■ **WHAT THIS TASK INVOLVES**: Every single line below has to be printed once more, exactly.

Top of WORKING DATA

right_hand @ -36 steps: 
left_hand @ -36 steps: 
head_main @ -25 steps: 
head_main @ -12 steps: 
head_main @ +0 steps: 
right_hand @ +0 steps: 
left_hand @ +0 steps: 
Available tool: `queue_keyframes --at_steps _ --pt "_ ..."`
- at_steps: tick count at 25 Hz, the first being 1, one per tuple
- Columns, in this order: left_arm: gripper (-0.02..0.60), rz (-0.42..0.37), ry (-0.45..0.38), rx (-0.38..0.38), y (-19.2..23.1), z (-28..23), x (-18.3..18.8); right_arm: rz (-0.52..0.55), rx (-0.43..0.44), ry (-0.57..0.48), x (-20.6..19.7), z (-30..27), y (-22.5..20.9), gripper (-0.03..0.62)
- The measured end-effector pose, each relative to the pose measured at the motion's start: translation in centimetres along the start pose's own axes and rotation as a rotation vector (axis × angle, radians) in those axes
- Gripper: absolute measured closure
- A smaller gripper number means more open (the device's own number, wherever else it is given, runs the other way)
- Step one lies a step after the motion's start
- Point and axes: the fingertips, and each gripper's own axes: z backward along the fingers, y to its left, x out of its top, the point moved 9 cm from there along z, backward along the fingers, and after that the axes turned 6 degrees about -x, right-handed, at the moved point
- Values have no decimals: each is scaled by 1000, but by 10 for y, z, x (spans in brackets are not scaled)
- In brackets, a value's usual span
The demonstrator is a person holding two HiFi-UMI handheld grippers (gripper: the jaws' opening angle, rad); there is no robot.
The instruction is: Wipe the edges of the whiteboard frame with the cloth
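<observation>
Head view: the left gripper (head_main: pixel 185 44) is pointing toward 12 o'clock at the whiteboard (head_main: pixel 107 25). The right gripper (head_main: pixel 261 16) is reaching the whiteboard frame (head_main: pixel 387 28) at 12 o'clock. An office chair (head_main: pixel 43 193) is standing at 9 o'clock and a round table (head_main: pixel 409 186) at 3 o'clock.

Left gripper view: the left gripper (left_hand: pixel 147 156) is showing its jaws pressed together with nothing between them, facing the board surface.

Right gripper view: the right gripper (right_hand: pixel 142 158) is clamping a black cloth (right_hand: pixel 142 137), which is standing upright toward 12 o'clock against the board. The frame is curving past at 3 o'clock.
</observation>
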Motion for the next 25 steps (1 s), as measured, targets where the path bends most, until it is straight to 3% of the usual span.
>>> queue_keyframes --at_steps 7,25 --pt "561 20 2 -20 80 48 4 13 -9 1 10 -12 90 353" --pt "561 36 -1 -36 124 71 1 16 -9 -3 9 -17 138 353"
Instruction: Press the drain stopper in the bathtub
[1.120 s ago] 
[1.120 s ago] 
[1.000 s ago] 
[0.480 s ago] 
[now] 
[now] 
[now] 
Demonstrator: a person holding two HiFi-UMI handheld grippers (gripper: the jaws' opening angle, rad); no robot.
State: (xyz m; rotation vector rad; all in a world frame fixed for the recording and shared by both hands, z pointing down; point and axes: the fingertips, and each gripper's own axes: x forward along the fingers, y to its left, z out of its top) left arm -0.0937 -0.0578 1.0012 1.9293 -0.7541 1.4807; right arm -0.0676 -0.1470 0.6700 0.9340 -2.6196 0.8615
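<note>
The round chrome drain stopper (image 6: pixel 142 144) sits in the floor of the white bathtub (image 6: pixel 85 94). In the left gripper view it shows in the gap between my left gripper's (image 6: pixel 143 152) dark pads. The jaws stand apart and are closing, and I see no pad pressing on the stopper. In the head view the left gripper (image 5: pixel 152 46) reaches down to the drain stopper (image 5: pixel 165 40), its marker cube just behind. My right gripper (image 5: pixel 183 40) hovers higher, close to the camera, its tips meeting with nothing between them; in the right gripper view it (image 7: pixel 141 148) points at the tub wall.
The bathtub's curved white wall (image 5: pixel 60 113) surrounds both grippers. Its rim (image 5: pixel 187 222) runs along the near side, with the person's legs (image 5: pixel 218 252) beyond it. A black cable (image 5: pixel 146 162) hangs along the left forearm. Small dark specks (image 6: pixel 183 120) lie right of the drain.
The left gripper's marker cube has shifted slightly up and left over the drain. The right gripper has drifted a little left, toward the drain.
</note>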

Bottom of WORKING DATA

■ **OUTPUT FOR THIS TASK**:
right_hand @ -36 steps: 
left_hand @ -36 steps: 
head_main @ -25 steps: 
head_main @ -12 steps: 
head_main @ +0 steps: 
right_hand @ +0 steps: 
left_hand @ +0 steps: 
Available tool: `queue_keyframes --at_steps _ --pt "_ ..."`
- at_steps: tick count at 25 Hz, the first being 1, one per tuple
- Columns, in this order: left_arm: gripper (-0.02..0.60), rz (-0.42..0.37), ry (-0.45..0.38), rx (-0.38..0.38), y (-19.2..23.1), z (-28..23), x (-18.3..18.8); right_arm: rz (-0.52..0.55), rx (-0.43..0.44), ry (-0.57..0.48), x (-20.6..19.7), z (-30..27), y (-22.5..20.9), gripper (-0.03..0.62)
- The measured end-effector pose, each relative to the pose measured at the motion's start: translation in centimetres along the start pose's own axes and rotation as a rotation vector (axis × angle, radians) in those axes
- Gripper: absolute measured closure
- A smaller gripper number means more open (the device's own number, wherever else it is given, runs the other way)
- Step one lies a step after the motion's start
- Point and axes: the fingertips, and each gripper's own axes: z backward along the fingers, y to its left, x out of its top, the point moved 9 cm from there along z, backward along the fingers, and after that the axes turned 6 degrees about -x, right-handed, at the moved point
- Values have no decimals: each is scaled by 1000, but by 10 for y, z, x (spans in brackets are not scaled)
- In brackets, a value's usual span
The demonstrator is a person holding two HiFi-UMI handheld grippers (gripper: the jaws' opening angle, rad); there is no robot.
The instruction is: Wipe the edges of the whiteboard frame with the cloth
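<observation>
Head view: the left gripper (head_main: pixel 185 44) is pointing toward 12 o'clock at the whiteboard (head_main: pixel 107 25). The right gripper (head_main: pixel 261 16) is reaching the whiteboard frame (head_main: pixel 387 28) at 12 o'clock. An office chair (head_main: pixel 43 193) is standing at 9 o'clock and a round table (head_main: pixel 409 186) at 3 o'clock.

Left gripper view: the left gripper (left_hand: pixel 147 156) is showing its jaws pressed together with nothing between them, facing the board surface.

Right gripper view: the right gripper (right_hand: pixel 142 158) is clamping a black cloth (right_hand: pixel 142 137), which is standing upright toward 12 o'clock against the board. The frame is curving past at 3 o'clock.
</observation>
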Motion for the next 25 steps (1 s), as measured, targets where the path bends most, until it is straight to 3% of the usual span.
>>> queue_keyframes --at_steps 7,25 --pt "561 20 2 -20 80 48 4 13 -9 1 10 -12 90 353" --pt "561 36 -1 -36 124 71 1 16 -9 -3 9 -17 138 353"
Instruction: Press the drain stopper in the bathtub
[1.120 s ago] 
[1.120 s ago] 
[1.000 s ago] 
[0.480 s ago] 
[now] 
[now] 
[now] 
Demonstrator: a person holding two HiFi-UMI handheld grippers (gripper: the jaws' opening angle, rad); no robot.
State: (xyz m; rotation vector rad; all in a world frame fixed for the recording and shared by both hands, z pointing down; point and axes: the fingertips, and each gripper's own axes: x forward along the fingers, y to its left, z out of its top) left arm -0.0937 -0.0578 1.0012 1.9293 -0.7541 1.4807; right arm -0.0676 -0.1470 0.6700 0.9340 -2.6196 0.8615
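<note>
The round chrome drain stopper (image 6: pixel 142 144) sits in the floor of the white bathtub (image 6: pixel 85 94). In the left gripper view it shows in the gap between my left gripper's (image 6: pixel 143 152) dark pads. The jaws stand apart and are closing, and I see no pad pressing on the stopper. In the head view the left gripper (image 5: pixel 152 46) reaches down to the drain stopper (image 5: pixel 165 40), its marker cube just behind. My right gripper (image 5: pixel 183 40) hovers higher, close to the camera, its tips meeting with nothing between them; in the right gripper view it (image 7: pixel 141 148) points at the tub wall.
The bathtub's curved white wall (image 5: pixel 60 113) surrounds both grippers. Its rim (image 5: pixel 187 222) runs along the near side, with the person's legs (image 5: pixel 218 252) beyond it. A black cable (image 5: pixel 146 162) hangs along the left forearm. Small dark specks (image 6: pixel 183 120) lie right of the drain.
The left gripper's marker cube has shifted slightly up and left over the drain. The right gripper has drifted a little left, toward the drain.
</note>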

No more output will be produced.